8. Worked Example – Beam with a Rope (Rotational Equilibrium)

Problem: A uniform beam 4.0 m long is hinged at its left end (point A) and supported by a rope at its right end (point B). A downward load of 800 N acts at the centre of the beam. The rope makes an angle of \(30^{\circ}\) above the horizontal. Determine the tension \(T\) in the rope.

  1. Choose the hinge A as the axis. Forces whose lines of action pass through A (the hinge reaction) give zero torque.

  2. Calculate the perpendicular components:

    • Weight \(W = 800\text{ N}\) acts 2.0 m from A. Its line of action is vertical, so the moment is \(+W(2.0)\) (counter‑clockwise).

    • Tension \(T\) acts at 4.0 m from A. Only the vertical component \(T\sin30^{\circ}\) creates a moment, producing a clockwise (negative) torque: \(-T\sin30^{\circ}(4.0)\).

  3. Write the moment equilibrium about A (counter‑clockwise positive):

    \$\sum\tau_{A}=0 \;\Rightarrow\; +W(2.0)\;-\;T\sin30^{\circ}(4.0)=0\$

  4. Insert the numbers and solve:

    \[

    800\times2.0 \;-\; T\left(\frac12\right)(4.0)=0\;\Longrightarrow\;1600 = 2.0\,T\;\Longrightarrow\;T = 800\text{ N}

    \]

Hence the tension in the rope is 800 N.

9. Worked Example – A Simple Couple

Problem: Two opposite forces of 50 N are applied to a wrench 0.30 m apart (perpendicular distance). Find the torque produced by the couple.

  • Because the forces are equal and opposite, the net force is zero, but the torque is

    \[

    \tau_{\text{couple}} = 2F\,d = 2(50\text{ N})(0.30\text{ m}) = 30\text{ N·m}

    \]

    (counter‑clockwise taken as positive).

The wrench will rotate as if a single 30 N·m torque were applied.

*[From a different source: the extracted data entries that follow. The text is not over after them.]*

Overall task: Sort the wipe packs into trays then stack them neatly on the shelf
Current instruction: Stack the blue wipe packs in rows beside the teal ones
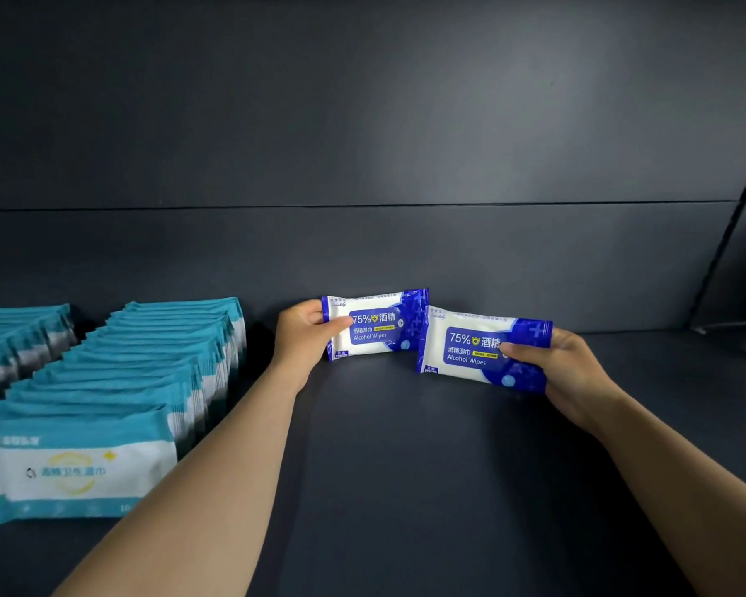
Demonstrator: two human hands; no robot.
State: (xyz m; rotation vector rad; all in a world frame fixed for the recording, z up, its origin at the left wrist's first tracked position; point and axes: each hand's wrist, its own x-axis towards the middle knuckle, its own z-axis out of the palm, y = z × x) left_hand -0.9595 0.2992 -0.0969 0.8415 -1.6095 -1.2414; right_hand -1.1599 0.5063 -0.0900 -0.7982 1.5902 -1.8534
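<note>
**Two blue wipe packs held at the back of a dark shelf**

- Left hand (304, 333): fingers and thumb curled round the left end of a blue-and-white pack (373, 325), held upright near the shelf's back wall (362, 122).
- Right hand (565, 372): fingers grip the right end of a second blue pack (470, 351), just right of the first, slightly nearer, tilted.
- Shelf (405, 467): dark, matte.
- Left side: a long row of teal packs (117, 381) standing on edge, near to far; another teal row (14, 338) at the far left.

Both blue packs (375, 325) read "75% Alcohol Wipes".
</note>
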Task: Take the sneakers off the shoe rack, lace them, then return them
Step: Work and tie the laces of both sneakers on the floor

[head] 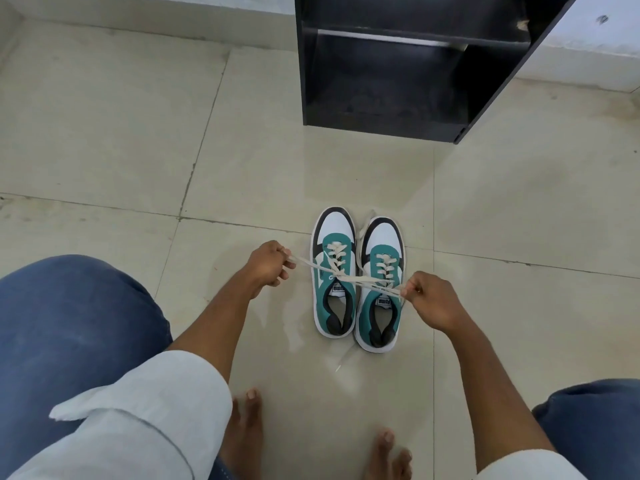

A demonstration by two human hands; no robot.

10. Common Mistakes & How to Avoid Them

  • Using the full force magnitude instead of the perpendicular component – always multiply by \(\sin\theta\) or work directly with the resolved component.

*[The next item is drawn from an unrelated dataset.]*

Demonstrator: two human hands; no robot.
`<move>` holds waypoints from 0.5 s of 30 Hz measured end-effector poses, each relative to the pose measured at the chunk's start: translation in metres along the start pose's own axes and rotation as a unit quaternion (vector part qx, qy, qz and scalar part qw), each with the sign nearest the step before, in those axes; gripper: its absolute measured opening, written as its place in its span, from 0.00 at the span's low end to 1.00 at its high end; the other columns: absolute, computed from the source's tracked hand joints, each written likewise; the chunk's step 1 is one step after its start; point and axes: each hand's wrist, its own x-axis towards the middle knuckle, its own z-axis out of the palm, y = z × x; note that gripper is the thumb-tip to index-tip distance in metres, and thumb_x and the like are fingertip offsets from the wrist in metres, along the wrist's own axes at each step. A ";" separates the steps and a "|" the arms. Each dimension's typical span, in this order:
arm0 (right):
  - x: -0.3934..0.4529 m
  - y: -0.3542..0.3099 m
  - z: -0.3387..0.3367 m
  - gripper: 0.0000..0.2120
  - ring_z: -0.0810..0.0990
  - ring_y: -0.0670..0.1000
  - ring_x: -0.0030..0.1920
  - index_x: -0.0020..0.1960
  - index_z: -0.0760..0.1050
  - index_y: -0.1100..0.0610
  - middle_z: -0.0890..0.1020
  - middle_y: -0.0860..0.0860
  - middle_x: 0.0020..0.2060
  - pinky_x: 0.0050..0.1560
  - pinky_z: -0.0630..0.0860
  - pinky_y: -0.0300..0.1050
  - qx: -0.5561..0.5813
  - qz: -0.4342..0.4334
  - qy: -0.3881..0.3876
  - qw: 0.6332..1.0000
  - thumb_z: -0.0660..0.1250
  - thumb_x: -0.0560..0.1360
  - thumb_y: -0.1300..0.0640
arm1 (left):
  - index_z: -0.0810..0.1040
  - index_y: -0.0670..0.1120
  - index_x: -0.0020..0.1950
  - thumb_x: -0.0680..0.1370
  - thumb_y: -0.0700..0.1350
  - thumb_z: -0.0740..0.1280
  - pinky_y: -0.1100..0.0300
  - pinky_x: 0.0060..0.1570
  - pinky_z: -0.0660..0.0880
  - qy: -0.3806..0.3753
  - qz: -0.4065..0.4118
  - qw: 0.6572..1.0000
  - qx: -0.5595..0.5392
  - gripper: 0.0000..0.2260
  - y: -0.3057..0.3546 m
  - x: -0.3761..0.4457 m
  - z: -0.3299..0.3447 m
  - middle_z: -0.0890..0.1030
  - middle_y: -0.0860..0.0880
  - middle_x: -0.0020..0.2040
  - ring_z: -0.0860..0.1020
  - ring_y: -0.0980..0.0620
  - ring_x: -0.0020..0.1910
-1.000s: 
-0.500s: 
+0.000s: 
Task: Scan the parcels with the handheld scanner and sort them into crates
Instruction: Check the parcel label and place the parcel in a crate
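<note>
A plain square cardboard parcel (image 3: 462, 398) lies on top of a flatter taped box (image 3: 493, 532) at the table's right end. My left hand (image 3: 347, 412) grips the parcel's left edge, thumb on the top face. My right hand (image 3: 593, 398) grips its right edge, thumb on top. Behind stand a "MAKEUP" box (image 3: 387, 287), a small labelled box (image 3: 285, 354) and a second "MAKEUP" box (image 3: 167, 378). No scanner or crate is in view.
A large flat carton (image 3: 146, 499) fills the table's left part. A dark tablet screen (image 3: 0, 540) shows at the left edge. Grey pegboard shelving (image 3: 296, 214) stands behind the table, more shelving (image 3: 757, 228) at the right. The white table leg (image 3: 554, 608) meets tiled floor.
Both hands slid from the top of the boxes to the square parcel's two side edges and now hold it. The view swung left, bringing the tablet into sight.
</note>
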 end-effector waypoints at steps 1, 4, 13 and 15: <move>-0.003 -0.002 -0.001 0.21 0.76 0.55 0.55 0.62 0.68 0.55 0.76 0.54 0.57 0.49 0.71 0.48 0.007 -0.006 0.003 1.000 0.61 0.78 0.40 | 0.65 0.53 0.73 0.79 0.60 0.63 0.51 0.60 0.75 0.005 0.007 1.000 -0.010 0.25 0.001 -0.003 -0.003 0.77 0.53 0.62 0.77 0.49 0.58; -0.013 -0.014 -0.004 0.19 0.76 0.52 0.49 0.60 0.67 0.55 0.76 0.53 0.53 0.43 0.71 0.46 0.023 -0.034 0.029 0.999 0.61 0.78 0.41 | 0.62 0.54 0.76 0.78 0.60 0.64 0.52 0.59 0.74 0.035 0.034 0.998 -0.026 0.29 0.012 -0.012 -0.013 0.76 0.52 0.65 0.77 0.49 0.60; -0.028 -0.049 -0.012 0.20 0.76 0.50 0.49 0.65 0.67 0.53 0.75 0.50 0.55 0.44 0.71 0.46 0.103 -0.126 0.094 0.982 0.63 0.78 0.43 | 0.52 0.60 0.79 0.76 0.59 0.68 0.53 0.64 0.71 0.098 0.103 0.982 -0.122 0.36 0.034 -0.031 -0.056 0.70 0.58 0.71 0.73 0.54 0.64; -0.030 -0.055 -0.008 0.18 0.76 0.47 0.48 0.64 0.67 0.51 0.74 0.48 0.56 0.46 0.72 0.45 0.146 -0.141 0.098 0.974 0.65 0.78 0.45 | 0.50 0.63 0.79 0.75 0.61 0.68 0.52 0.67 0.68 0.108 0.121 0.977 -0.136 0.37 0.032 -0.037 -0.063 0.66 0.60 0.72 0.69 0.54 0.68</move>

  • Neglecting the sign convention – decide whether counter‑clockwise is + or – before writing the moment equation and keep it consistent.

  • Forgetting that forces through the axis give zero torque – this is a powerful way to eliminate unknown reactions.

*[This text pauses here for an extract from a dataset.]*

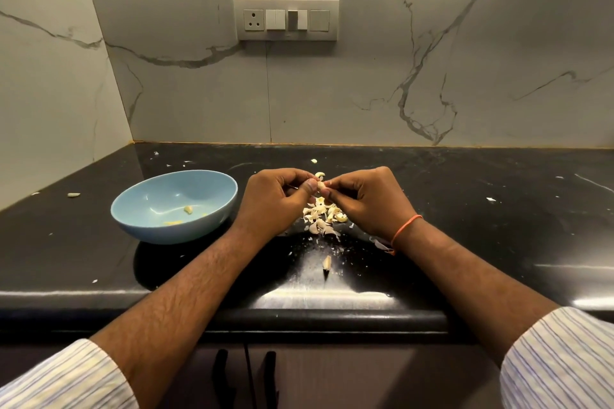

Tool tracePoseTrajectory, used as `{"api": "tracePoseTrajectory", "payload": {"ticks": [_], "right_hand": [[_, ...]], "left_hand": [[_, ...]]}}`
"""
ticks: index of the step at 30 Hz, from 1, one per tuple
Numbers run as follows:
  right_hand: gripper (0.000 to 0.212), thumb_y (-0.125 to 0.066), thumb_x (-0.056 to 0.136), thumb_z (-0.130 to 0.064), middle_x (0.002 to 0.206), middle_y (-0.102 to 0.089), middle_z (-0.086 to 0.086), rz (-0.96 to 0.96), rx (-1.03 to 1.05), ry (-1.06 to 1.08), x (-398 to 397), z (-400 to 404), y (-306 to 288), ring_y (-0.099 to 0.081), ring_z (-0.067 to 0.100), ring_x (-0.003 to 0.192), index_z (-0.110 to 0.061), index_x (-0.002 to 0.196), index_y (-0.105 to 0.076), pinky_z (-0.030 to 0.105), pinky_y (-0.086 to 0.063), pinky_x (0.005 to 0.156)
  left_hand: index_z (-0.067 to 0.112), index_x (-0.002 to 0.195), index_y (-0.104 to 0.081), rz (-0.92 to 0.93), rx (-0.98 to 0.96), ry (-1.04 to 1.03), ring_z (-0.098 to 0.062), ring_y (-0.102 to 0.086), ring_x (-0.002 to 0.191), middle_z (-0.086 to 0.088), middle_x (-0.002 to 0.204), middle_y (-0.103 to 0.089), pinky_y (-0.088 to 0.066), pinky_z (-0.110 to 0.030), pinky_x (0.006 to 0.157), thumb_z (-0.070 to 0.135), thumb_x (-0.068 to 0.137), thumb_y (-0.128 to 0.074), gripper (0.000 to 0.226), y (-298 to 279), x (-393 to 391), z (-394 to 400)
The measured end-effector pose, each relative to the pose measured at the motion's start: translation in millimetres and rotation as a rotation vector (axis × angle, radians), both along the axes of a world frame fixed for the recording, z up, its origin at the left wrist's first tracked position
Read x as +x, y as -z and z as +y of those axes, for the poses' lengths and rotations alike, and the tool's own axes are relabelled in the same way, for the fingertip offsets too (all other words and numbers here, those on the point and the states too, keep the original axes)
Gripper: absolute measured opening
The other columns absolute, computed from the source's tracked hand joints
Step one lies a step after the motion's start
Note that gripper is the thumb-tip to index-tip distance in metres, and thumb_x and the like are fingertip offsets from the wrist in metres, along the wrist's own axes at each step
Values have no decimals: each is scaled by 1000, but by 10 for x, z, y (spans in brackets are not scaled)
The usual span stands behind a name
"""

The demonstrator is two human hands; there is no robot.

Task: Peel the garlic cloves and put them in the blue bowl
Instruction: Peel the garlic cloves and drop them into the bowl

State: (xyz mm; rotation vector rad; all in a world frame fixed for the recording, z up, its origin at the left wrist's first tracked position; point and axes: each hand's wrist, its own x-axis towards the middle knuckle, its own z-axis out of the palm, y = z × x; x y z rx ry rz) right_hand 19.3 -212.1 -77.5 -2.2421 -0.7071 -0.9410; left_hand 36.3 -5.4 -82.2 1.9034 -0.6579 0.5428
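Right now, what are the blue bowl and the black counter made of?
The blue bowl looks like glazed ceramic, perhaps melamine: smooth, with soft shine inside. The black counter looks like polished stone, maybe granite: glossy reflections along its rounded front edge, with faint pale veins.

We note dim, warm indoor light from above. The black bench (498,209) throws bright glare streaks along its front edge, nearer to us than the left hand (275,199) and right hand (368,199). A soft shadow pools under the blue bowl (133,209), left of the left hand. Wide-angle distortion bends the wall lines and bench edges. Focus is fair centrally; the sleeves (564,362) at the bottom corners are soft.
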Motion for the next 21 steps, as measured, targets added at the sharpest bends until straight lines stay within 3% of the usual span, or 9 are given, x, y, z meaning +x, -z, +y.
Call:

  • Confusing torque with energy – torque is a vector (has direction); energy is a scalar (no direction), even though both use N·m.

  • Omitting a couple’s contribution – remember that a pair of equal opposite forces can produce a net torque even when the resultant force is zero.

11. Practice Questions

  1. A force of 120 N is applied at the end of a 0.50 m wrench, making an angle of \(45^{\circ}\) with the wrench. Calculate the moment about the bolt.

  2. A uniform rectangular plate \(0.80\text{ m}\times0.60\text{ m}\) rests on a frictionless pivot at its left edge. A force of 50 N is applied at the top‑right corner vertically downwards. The plate’s moment of inertia about the pivot is \(0.12\text{ kg·m}^2\). Determine the angular acceleration \(\alpha\).

  3. Two forces of 30 N and 40 N act on a door at distances of 0.60 m and 0.90 m from the hinges, respectively, both perpendicular to the door. What is the net moment about the hinges? Is the door in rotational equilibrium?

  4. A pair of opposite forces each of magnitude 25 N act on a flat bar, the lines of action being 0.40 m apart. Find the torque of the couple and state the direction (choose a sign convention).

12. Summary

The moment of a force quantifies its turning effect about an axis and is given by the vector cross‑product \(\boldsymbol{\tau}= \mathbf{r}\times\mathbf{F}\). Its magnitude depends on the perpendicular component of the force, \(\tau = rF\sin\theta\). By adopting a consistent sign convention, recognising that forces whose lines of action pass through the chosen axis give zero torque, and applying the equilibrium condition \(\sum\tau = 0\) (or the lever law \(r{1}F{1}=r{2}F{2}\)), you can solve all Cambridge IGCSE/A‑Level problems involving rotational equilibrium. For A‑Level, extend the analysis with \(\sum\tau = I\alpha\) to relate torque to angular acceleration.